Food in Varanasi was incredibly cheap and often delicious as well, setting a high standard for the rest of our Indian travels! (A simple lunch for two at a local restaurant costing the equivalent of AU$1.25) However, when we weren’t eating we also saw some of the sights. Being in Varanasi itself is an experience- and you could happily spend most of your time wandering along the steps of the Ghats along the river, or getting lost in the backstreets, but Shiva had convinced us to stray further afield. First stop was the Ramnagar Fort, home to the Maharaja of Benaras (Varanasi). The fort is on the opposite side of the Ganges from the ghats, and is connected by a pontoon bridge that the Maharaja rebuilds every year in the dry season. The fort itself is home to a museum full of crumbling textiles, stuffed tigers, and centuries’ worth of weaponry. However, the thing that is truly worth travelling down river for is ‘the best lassi in Varanasi’- Shiva had promised we wouldn’t find one better, and we still haven’t! Served in clay cups at a shop on the side of the road, it was sweet and fragrant with a hint of rosewater.

We also ventured out to Sarnath, the deer park where Buddha gave his first teaching. A huge complex of temple ruins with what is now a big deer enclosure. While walking through the grounds was interesting, the attached museums were a highlight, filled with incredibly well preserved statues, some from as far back as 1AD.

The last of our expeditions was to the Banaras Hindu University, which according to Shiva is the third largest uni complex in the world (behind Oxford and Singapore), and the second ‘best’ in Asia. Whether or not this is true, the compound itself was an oasis of impressive buildings and lovely gardens, which, combined with the fact it is a ‘no horn zone’, made it a very relaxing place to be. The campus also contains the Viswanath temple, which was the first and only temple we have been to where English translations were provided for the inscriptions on the walls- and we enjoyed reading our way around the complex. In the garden around the temple, the local art students were selling some of their pieces, and we both bought some as a unique Varanasi momento. After the temple, we had lunch at a crowded restaurant, and after a chat with a couple of students, we headed over to the museum. The ‘Bharat Kala Bhavan - Art and Archaeological Museum’ was home to an amazingly broad collection of miniature paintings, textiles, sculpture and incredible jewellery (housed in a special vault gallery!). Unfortunately, we only had an hour or so there as I had to make it back to Shiva’s by 4pm for a massage… such are the trials of traveling.

After a slow breakfast, Christmas day was spent skype-ing family and friends, before having a wander through the markets. The guesthouse was a hive of activity, with huge piles of food being carried up and down the stairs. Shiva had decorated the dining room with candles and fairy lights, and took it well when we changed the music from blasting Bollywood to playing carols from someone’s iPod instead. We had a lovely evening, with both great food and company. The guesthouse had an amazing mix of people doing very impressive things. There was a group of Koreans who had been living at Shiva’s for 8 months learning Hindi at the University, as well as a French couple, Sylvie and Laurent, who played sitar and tabla together professionally in France and had been living and playing in India on and off for 20 years. Plus the usual bunch of travelers off on world odysseys, among whom there was even a fellow Canberran!

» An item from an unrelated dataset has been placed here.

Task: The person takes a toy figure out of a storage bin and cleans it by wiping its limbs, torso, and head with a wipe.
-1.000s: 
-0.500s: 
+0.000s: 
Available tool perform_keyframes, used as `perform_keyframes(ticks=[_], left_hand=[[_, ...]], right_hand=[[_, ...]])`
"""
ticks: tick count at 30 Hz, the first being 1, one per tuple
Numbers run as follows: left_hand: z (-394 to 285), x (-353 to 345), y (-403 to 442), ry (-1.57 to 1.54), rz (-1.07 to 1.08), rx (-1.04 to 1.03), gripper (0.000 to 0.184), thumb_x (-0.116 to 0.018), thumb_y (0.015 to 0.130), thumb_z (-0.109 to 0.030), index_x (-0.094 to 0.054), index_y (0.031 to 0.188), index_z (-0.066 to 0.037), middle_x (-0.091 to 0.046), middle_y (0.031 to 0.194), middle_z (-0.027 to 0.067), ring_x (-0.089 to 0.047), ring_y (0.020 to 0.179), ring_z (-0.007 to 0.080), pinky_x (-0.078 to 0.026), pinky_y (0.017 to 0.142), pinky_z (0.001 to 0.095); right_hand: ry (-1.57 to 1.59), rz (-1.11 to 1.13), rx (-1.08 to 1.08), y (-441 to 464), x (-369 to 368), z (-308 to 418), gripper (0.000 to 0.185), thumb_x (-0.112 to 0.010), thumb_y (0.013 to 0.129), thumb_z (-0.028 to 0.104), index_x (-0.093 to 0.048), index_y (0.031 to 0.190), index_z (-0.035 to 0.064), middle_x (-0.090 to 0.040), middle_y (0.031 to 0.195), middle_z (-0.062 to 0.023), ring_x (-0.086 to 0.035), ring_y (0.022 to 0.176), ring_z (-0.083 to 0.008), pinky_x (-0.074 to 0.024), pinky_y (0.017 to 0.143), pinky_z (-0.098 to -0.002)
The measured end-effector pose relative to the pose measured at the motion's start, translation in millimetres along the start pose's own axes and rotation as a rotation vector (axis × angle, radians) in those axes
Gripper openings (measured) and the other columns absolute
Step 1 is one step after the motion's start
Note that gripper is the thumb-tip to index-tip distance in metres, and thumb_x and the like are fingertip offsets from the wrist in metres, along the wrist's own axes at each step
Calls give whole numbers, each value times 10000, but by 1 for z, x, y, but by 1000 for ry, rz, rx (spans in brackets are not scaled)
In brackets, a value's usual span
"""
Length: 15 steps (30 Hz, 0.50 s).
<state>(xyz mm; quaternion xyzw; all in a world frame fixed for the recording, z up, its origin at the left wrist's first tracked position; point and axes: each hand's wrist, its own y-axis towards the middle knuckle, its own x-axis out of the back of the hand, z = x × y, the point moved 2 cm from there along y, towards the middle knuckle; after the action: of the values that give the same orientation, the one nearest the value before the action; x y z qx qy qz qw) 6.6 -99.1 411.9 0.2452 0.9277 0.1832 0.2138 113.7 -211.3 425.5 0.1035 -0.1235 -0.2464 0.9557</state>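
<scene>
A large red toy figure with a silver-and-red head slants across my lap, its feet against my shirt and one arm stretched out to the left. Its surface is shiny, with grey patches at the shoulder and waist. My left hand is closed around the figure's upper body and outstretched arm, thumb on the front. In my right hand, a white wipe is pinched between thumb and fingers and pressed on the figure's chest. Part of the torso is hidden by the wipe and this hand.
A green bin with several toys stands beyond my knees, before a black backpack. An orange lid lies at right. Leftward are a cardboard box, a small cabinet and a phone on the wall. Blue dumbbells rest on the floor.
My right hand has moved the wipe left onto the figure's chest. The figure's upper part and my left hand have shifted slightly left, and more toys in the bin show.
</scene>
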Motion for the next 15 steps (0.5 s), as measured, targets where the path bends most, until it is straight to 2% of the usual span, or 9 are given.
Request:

Unfortunately, as lovely as the night was, a fair number of the people staying in the guesthouse were very sick that night and the next morning. I had been feeling a bit off all of Christmas day, and went to bed feeling iffy only to wake up a couple of hours later feeling a lot worse! By morning I was faint, feverish, and bedbound, and I spent most of boxing day lying on the bed having incredible dreams/hallucinations. By that evening it was clear I wasn’t getting any better, despite various meds, and while gastro is an India backpacker’s rite of passage, we were concerned about malaria as I had all the ‘right’ symptoms. So, off to hospital it was. Though, being India, this was a saga in itself- the backstreets of Varanasi are so small that not even a rickshaw can squeeze through, so Mark had to guide me - bucket in hand (ridiculous in a city of open sewers)- through what felt like miles of filthy alleyways, before we made it to a larger road where we found a rickshaw. After half an hour or so of the classic auto-rickshaw experience we made it to ‘emergency’ and were shown right through. I was given a bed which I gratefully collapsed onto, while Mark did all the explaining. While we initially only went in to get the blood test, the doctor decided I should be admitted- and so began the hospital adventure!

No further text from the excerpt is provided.